It's unlikely that energy companies will worry too much about more investors pledging to withdraw money tied to fossil fuels. But that doesn't mean a growing divestment campaign may not affect Big Oil.
Fifty foundations, including the $860 million Rockefeller Brothers Fund, said this week that they will sell off their fossil fuel assets, bringing the total of pledged divestments to $50 billion, according to research firm Arabella Advisors. The Rockefeller fund—managed by the heirs of John D. Rockefeller, who founded Standard Oil—is a symbolic boost for the movement, which started with a handful of colleges three years ago.
Despite the leg up from Rockefeller and other institutions, however, $50 billion is a drop in the bucket for the energy industry.
The oil and gas industry's combined market capitalization of $4.65 trillion is 90 times the tally of pledged divestments. That figure doesn't include coal firms, which alone make up $233 billion, according to numbers from analysis firm Bloomberg New Energy Finance. The largest oil and gas company, Exxon Mobil, has a market cap of more than $400 billion.
"It's like getting Starbucks to stop serving coffee," said Leslie Samuelrich, president of asset manager Green Century Capital Management. "The culture of exploration and drilling is too embedded in these companies."
Jay Carmona, national divestment manager of activist organization 350.org, agreed. "Fossil fuel companies have been very clear that they plan to burn all of their fossil fuel and will continue to search for more," she said.

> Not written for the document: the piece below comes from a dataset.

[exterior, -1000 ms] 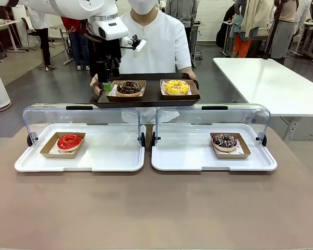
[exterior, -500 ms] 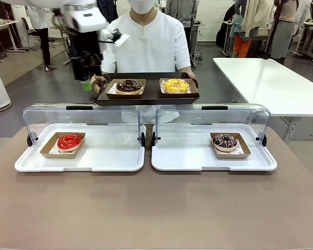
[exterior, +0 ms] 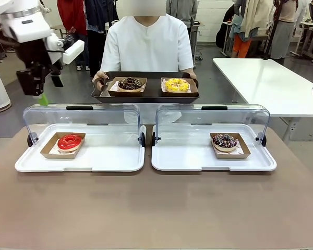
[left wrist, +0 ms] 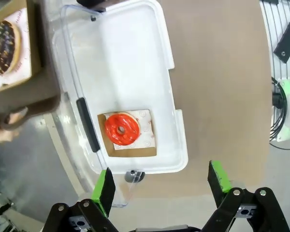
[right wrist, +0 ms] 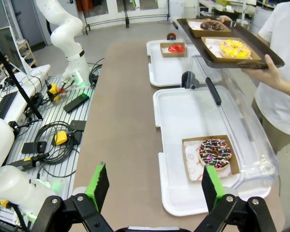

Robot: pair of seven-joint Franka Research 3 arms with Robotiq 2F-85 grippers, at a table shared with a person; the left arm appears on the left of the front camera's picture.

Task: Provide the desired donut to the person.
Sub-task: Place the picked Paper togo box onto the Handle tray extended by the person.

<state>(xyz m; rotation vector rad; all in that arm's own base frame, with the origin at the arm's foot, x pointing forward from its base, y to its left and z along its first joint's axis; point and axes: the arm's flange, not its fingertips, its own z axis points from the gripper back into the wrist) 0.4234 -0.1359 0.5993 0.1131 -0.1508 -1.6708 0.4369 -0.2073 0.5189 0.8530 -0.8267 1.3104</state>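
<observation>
Here the bench [exterior: 156, 208] carries two white cases side by side, each with a clear lid swung up at the far edge. The left case [exterior: 109, 156] holds a red donut [exterior: 69, 141] in a brown card tray; the right case [exterior: 188, 156] holds a sprinkled chocolate donut [exterior: 225, 141] in another. Beyond them the person [exterior: 146, 47] in white holds a dark tray [exterior: 146, 95] by both ends, with a chocolate donut [exterior: 130, 84] and a yellow donut [exterior: 176, 85] in card trays on it; the person's legs are hidden behind the cases. The left end effector [exterior: 40, 99] hangs released above the left case's far corner, holding nothing, its arm cut off at the picture's edge. The right end effector [right wrist: 153, 186] is spread wide over the bench edge, also holding nothing.
</observation>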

Chevron declined to comment. Exxon Mobil did not respond to an inquiry from CNBC.
In a statement, the American Petroleum Institute said the oil and natural gas industry is "one of the few bright spots in our economic recovery" and highlighted the sector's contributions to economic and job growth "at a time when we need it most."
In the long run, however, activists hope that shareholders will convince oil companies that channeling capital into renewable energy—rather than searching for new oil reserves—is a sound investment, said Thomas Van Dyck, senior vice president of RBC's Socially Responsible Investing Wealth Management Group.
Combined capital expenditures for oil "majors" (BP, ConocoPhillips, Chevron, ENI, Royal Dutch Shell, Total and Exxon Mobil) as well as two international oil companies (Petrobras and Statoil) and two Independents (BG and Occidental Petroleum). Includes capex on nonproduction and downstream assets.
Shareholders, said Van Dyck, should place greater scrutiny on what he characterized as wasteful capex spending in order to pressure oil companies to redirect capital into clean energy.
"More people should ask questions on how companies are managing their capital," he said. "They need to look at other ways to be energy companies and not just fossil fuel companies."
However, instead of waiting for energy companies to act, activists may have more success chipping away at Big Oil's influence in Washington, said Samuelrich.
Lobbying from the oil and gas industry in 2013 topped $140 million, according to data from the Senate Office of Public Records that's researchable on OpenSecret.org. The industry had spent $60 million as of July of this year.
But social movements "can't be just measured in dollars," Carmona said. "It should be about people-power and concrete policy."
As divestment grows, it will damage fossil fuel companies' reputation and image with the federal government, said Samuelrich.
"Divestment sends a strong signal to policymakers that there are not only moral or political reasons to consider divestment," she said, "but also financial reasons."